Some Linux CLI tools for CSV table analysis

OK, so here is my task. I must verify that a set of files on portable disk drive (about 20,000 files) match a list of files (and their respective MD5 checksum values) found in an accompanying manifest document (CSV format).
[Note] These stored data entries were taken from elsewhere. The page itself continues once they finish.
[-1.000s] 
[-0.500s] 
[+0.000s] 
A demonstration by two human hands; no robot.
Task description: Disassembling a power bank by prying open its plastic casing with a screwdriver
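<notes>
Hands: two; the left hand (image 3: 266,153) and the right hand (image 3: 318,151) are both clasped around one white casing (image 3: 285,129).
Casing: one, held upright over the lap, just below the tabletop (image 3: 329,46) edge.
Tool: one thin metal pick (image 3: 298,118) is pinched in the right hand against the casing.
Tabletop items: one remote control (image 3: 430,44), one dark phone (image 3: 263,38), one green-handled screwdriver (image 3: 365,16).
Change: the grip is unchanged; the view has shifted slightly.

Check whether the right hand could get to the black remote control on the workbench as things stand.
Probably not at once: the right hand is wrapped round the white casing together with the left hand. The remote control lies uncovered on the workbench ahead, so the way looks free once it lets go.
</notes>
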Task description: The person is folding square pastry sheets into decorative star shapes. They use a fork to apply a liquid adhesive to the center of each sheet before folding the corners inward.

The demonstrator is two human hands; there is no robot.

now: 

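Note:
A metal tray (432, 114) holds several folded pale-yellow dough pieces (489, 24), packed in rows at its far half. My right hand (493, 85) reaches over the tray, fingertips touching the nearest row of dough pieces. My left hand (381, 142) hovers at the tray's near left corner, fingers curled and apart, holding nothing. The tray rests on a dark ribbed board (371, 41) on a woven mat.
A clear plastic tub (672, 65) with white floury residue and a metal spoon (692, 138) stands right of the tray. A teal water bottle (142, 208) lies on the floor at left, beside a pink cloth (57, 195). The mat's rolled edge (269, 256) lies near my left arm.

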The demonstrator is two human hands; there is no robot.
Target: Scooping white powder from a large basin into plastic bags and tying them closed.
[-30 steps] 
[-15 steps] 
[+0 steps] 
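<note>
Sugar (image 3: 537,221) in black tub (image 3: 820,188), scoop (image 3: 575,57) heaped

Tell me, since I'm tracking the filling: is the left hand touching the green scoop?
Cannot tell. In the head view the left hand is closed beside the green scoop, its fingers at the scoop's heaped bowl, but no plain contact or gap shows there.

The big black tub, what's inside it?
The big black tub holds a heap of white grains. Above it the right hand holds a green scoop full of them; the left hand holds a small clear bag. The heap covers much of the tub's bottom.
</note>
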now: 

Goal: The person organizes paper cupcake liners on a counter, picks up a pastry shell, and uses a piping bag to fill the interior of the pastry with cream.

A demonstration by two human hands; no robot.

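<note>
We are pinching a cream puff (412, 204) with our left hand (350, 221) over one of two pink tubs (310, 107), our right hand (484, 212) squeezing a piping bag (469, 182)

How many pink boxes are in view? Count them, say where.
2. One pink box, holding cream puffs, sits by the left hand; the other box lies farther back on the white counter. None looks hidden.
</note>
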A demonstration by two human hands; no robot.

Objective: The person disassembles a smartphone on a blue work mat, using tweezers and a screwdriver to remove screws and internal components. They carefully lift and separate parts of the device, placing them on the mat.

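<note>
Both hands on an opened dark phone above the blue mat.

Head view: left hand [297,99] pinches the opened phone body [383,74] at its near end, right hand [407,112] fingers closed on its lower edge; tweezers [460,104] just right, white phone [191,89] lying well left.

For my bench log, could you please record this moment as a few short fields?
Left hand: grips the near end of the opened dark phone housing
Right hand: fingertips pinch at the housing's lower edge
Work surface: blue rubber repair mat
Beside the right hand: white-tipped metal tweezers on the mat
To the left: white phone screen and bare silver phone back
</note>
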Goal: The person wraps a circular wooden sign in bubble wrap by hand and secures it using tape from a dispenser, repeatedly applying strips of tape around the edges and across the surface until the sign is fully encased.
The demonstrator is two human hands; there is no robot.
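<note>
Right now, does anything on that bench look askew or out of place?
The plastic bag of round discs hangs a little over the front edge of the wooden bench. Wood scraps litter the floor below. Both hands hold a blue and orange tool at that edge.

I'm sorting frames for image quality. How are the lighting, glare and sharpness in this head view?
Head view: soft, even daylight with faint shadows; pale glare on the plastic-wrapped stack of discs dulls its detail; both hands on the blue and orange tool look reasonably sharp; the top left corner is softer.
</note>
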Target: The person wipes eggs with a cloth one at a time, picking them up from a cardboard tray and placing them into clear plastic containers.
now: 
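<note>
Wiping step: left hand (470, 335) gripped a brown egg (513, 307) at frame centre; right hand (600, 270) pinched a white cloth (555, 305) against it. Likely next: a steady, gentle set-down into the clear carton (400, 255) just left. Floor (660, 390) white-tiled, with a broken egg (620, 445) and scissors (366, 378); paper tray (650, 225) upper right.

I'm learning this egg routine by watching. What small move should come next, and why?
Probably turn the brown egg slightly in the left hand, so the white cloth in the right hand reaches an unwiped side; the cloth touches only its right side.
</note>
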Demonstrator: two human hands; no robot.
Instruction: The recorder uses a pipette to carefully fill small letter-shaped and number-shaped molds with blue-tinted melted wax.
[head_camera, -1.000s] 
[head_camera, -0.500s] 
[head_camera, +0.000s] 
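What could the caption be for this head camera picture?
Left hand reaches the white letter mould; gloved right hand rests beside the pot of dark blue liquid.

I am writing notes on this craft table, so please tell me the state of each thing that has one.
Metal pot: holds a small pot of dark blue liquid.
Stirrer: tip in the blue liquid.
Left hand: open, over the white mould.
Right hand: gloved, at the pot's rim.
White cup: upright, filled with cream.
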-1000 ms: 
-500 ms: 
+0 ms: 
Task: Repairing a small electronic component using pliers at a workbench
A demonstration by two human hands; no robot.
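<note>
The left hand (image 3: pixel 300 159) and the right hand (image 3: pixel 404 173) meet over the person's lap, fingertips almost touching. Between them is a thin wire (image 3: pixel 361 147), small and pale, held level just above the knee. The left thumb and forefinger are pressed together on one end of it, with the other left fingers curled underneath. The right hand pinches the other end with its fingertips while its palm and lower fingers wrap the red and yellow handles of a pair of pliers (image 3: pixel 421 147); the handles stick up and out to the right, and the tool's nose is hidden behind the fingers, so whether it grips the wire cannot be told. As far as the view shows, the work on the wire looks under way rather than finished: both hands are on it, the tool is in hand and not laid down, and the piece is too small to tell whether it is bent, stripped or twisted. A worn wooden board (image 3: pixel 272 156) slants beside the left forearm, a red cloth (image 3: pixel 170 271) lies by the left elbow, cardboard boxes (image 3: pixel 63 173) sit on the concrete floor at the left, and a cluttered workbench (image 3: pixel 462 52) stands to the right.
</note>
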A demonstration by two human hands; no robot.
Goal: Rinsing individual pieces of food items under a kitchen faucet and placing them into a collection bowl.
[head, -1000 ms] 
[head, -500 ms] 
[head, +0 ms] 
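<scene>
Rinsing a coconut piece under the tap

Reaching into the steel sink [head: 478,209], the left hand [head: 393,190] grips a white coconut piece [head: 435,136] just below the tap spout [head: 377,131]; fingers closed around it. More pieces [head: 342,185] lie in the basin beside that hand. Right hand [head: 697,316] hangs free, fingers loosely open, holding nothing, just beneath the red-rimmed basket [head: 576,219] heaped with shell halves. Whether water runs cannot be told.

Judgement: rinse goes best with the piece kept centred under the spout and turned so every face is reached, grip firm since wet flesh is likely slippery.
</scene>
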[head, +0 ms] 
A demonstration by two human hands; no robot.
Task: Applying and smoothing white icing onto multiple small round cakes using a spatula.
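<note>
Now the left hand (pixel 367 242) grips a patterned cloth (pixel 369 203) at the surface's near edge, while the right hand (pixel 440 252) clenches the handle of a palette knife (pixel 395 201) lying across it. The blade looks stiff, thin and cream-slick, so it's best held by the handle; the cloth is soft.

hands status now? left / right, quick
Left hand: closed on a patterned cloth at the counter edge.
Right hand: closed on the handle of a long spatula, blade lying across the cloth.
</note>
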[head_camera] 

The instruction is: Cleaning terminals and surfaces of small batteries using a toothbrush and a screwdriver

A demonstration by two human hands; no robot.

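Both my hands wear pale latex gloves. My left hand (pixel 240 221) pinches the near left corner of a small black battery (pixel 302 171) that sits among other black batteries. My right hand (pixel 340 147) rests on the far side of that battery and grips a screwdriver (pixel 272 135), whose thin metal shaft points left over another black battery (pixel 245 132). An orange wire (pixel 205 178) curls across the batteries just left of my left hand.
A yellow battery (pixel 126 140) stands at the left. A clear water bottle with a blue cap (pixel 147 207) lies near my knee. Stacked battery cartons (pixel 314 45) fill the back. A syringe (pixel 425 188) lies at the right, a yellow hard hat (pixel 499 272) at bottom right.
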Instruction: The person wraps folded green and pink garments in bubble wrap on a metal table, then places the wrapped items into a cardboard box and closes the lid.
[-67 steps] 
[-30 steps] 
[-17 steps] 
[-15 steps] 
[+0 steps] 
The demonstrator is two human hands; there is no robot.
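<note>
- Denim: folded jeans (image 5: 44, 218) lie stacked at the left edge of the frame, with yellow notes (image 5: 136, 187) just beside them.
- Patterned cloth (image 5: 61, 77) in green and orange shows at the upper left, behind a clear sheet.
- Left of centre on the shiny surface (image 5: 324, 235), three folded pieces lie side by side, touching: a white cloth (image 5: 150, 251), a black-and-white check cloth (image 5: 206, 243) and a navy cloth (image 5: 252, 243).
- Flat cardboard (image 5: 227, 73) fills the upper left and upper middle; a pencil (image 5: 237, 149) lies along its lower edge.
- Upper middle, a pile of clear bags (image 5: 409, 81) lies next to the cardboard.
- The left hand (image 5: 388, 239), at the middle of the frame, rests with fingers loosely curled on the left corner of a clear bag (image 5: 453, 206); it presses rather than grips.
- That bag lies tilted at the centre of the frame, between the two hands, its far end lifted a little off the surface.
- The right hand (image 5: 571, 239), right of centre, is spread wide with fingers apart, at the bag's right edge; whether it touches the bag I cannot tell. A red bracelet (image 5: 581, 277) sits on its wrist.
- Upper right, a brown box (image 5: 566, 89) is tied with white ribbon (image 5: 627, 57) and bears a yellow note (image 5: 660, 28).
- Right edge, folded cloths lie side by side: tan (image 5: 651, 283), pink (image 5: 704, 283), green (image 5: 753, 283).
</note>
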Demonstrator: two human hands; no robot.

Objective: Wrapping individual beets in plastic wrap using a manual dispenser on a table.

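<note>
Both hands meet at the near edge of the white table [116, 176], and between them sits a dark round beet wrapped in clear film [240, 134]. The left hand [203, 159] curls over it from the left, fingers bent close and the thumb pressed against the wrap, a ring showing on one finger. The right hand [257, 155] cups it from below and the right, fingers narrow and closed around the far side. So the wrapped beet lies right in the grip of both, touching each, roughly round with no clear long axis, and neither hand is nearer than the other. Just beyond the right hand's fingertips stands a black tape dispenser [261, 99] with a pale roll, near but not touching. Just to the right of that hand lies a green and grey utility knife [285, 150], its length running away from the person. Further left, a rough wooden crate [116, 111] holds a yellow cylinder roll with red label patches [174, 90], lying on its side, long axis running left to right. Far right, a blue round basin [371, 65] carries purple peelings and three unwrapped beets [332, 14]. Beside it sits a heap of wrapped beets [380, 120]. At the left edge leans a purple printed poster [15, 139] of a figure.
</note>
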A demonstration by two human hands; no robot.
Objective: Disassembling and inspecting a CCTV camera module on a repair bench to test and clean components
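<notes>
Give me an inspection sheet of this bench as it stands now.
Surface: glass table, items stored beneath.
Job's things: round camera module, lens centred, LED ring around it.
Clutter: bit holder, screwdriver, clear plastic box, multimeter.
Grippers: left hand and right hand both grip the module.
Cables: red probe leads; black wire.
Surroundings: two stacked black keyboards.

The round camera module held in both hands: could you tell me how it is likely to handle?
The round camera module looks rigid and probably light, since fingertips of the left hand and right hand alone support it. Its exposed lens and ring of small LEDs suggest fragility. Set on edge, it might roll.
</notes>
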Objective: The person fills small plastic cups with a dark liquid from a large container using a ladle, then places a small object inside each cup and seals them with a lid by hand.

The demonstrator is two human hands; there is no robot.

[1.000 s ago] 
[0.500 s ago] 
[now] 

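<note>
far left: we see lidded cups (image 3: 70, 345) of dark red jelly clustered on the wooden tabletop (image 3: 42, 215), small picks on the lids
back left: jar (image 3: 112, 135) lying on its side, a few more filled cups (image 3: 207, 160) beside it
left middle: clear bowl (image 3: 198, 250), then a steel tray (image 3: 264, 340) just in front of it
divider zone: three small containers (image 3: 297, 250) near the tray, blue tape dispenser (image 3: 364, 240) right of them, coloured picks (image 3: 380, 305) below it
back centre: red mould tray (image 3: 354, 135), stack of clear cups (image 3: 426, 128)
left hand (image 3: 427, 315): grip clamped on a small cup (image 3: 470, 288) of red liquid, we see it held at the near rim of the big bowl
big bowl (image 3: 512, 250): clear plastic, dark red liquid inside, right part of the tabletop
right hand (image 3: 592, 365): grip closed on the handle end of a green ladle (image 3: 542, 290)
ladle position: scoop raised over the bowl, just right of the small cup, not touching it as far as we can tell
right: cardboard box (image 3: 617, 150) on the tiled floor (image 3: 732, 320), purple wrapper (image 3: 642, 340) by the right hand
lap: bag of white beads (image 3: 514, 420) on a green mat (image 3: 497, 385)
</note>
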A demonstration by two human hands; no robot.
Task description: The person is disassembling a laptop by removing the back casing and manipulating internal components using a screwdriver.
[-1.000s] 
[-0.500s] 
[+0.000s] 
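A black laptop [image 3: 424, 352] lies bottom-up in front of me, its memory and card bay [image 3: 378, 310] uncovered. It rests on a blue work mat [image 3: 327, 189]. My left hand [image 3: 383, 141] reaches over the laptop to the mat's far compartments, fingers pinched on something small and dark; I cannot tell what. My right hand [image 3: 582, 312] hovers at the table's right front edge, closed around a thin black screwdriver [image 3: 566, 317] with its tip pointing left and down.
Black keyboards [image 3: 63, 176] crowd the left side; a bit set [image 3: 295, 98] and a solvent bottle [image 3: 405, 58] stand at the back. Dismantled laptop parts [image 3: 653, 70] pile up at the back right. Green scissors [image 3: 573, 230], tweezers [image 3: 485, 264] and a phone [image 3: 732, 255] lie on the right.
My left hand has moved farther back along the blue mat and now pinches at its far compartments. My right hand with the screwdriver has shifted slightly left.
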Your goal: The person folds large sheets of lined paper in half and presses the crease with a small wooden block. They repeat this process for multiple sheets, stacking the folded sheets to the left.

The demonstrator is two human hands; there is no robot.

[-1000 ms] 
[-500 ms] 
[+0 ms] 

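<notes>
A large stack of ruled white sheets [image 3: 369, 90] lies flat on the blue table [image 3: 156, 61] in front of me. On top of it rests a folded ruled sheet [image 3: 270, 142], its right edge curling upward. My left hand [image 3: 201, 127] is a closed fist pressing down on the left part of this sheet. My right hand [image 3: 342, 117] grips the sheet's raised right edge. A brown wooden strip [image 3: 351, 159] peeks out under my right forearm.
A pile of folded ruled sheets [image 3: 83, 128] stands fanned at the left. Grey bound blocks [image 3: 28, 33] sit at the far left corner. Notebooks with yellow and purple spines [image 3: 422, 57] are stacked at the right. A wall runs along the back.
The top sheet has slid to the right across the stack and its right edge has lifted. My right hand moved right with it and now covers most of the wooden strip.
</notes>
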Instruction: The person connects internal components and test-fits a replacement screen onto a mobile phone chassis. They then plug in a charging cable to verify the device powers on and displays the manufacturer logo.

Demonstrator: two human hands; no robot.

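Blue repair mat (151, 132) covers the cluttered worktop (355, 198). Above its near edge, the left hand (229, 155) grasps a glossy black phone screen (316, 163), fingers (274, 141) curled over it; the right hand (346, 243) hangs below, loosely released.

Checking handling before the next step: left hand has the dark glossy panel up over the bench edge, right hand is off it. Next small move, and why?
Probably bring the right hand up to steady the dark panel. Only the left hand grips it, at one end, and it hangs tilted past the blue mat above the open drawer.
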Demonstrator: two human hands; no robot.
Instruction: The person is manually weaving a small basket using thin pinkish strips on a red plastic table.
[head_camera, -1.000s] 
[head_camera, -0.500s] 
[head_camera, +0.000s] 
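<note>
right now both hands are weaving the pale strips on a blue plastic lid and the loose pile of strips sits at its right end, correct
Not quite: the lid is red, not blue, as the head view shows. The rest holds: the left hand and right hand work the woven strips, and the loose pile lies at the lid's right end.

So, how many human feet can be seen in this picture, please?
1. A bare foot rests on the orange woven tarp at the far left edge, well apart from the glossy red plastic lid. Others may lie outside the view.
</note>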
I could (and have) write a simple Python module to perform this task, but I was curious just how straight forward this task would be if I were to use only CLI tools found on my local Linux Mint system. The tools I am thinking about are head, wc, find, xargs, md5sum, awk, cut, and comm. Ready, lets get to it...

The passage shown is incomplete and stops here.